韓国代表団と岸田首相が会ったことはなぜ正しいか

岸田総理が4月26日、韓国の尹錫悦(ユン・ソンニョル)次期大統領が派遣した政策協議代表団と総理官邸で面会した。代表団は尹氏の親書を手渡し、岸田総理は日韓関係の改善が急務だとの認識を示した。

岸田首相/尹錫悦韓国次期大統領

これに対して、ニッポン放送「飯田浩司のOK!Cozy up!」で高橋洋一が、「尹政権が発足するまでは会わないのが常識 ~親書を受け取るだけでよかった」と言ったそうだ。

しかし、私は就任前だからこそ会って良かったと思う。就任後なら、徴用工問題(日本企業による裁判所による賠償命令)や慰安婦問題で韓国が先に行動すべきという原則論を言わなくてはならない。

しかし、就任前であれば、正式の会談でないのでそうした原則に拘る必要がないからである。むしろ、就任前の時間こそ、有効に使うべきだ。

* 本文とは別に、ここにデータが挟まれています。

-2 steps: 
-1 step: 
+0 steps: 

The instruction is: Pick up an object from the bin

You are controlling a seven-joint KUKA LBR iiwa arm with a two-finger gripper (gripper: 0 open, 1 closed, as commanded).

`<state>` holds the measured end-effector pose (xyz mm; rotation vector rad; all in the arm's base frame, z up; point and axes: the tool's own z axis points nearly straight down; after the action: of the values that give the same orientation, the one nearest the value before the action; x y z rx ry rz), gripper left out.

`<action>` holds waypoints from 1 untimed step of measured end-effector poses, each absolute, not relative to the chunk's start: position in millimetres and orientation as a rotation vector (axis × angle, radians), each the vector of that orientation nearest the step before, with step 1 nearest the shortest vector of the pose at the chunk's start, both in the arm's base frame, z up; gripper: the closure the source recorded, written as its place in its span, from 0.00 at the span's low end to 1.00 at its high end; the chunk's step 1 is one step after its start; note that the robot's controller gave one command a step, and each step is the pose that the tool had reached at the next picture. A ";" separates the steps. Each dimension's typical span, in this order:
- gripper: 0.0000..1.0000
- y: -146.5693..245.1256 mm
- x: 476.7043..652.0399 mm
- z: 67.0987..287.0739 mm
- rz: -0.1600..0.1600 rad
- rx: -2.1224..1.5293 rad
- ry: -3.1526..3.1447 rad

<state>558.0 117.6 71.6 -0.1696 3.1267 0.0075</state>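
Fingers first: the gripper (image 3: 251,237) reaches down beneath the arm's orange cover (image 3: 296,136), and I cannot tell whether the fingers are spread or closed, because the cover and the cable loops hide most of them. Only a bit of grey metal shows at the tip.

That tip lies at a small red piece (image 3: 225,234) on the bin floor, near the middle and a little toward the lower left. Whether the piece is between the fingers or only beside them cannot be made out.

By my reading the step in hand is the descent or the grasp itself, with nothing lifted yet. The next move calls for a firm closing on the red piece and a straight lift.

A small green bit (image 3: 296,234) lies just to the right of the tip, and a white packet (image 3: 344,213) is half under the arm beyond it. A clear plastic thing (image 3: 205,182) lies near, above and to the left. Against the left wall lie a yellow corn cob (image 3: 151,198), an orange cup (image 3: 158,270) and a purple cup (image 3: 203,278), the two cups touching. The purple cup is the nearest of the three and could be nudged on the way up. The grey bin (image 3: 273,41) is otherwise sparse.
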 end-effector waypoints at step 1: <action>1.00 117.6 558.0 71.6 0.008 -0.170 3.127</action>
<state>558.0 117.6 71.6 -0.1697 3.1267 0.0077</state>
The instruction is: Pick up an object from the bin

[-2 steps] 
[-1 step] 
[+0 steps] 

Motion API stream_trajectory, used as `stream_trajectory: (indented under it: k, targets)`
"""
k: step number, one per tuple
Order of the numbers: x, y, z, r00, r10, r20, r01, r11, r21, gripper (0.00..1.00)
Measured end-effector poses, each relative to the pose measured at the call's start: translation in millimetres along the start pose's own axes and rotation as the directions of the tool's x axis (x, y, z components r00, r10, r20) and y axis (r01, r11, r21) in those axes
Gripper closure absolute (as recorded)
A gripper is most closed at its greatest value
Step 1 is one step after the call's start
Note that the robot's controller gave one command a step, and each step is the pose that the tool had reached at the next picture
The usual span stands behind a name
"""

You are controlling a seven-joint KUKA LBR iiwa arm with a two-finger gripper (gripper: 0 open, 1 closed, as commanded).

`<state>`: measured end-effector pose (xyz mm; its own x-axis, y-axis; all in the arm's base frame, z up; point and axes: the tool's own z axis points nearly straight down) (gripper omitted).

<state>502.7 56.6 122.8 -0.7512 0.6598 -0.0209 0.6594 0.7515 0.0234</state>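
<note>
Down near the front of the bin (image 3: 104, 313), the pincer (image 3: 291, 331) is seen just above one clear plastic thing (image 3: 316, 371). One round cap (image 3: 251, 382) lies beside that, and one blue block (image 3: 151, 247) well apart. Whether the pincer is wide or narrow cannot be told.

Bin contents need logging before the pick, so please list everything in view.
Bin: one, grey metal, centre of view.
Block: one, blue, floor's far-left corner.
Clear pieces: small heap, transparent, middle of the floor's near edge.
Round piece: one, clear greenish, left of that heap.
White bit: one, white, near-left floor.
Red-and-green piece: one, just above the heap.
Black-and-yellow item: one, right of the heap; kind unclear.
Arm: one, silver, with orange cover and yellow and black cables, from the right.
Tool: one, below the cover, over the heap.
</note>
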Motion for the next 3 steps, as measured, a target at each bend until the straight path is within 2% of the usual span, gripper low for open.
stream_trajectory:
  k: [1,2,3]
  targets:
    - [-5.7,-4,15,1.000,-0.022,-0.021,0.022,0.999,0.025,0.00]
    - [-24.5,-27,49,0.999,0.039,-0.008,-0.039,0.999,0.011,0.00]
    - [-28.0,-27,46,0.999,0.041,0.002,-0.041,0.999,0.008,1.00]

私はできることなら、岸田総理は尹錫悦を広島にでも招待して、まったく政治問題は話し合わず、個人的信頼関係の醸成と意思疎通の基礎を創ってはどうかと提案したことがある。

それは実現しなかったが、就任前だからということで非公式で腹蔵なく話し合い、かつ、間接的とはいえ個人的な信頼関係ができたことはよかったと思う。

できれば、この会談を受けて、電話ででもいいから個人的な会話をしておくといい。

わたしは、隣国との関係は、たとえ個別問題で対立しても、それが国民間の憎悪であるとか、首脳間の不信とかにならないにこしたことはないと思う。また、いくつも国と対立すべきでもない。

安倍晋三元総理のときは、米国のトランプ大統領との特別の関係を別にしても、いま馬鹿げた批判の対象になっているがプーチン大統領との頻繁な交流もあったし、習近平主席との関係も悪くなかった。

北朝鮮とは、いくら呼びかけても向こうから反応がなかったのは、核疑惑で米国との関係しか彼らに余裕がなかったからだが、日本側から交流を拒否したわけでない。

韓国については、朴槿恵前大統領とは告げ口外交のときも和解のきっかけを求めて努力がなされ、それが慰安婦についての両国合意に結びついた。

それに対して、文在寅大統領については、非常識の度合いが半端でなく、普通は就任当初だけでも和解に努力する姿勢くらいは示すのに、それすらなかったのだから、任期中は相手にしないという方針に例外的に合理性があった。

しかし、それは例外であると思う。

習近平主席にしても、やはりタイミングをみて国賓としての招待はキャンセルされていないのだから、タイミングを見つけるべきだ。それは、いずれ、行われるべき天皇訪中の地ならしでもある。

そんなもの要らないという人もいるが、日本の皇室に対して中国人が好感を持つことはとても大事なことであることを保守派の一部の人は理解しないとすれば視野が狭すぎる。

ロシアについても、私は 昨今の身も蓋もない対応には賛成しかねる。

しかし、あちこちと関係を悪くしてしまった現実のもとでは、韓国との関係改善もウクライナ紛争以前よりは価値があるものになったのだと思う。日本がロシアとの関係についてあまり頑ななこといっているとロシアも韓国との接近を画策する覚悟も必要だ。釜山にロシアがいることは、ウクライナにアメリカがいるのをロシアが嫌うのと同じくらい回避したいことのはずだ。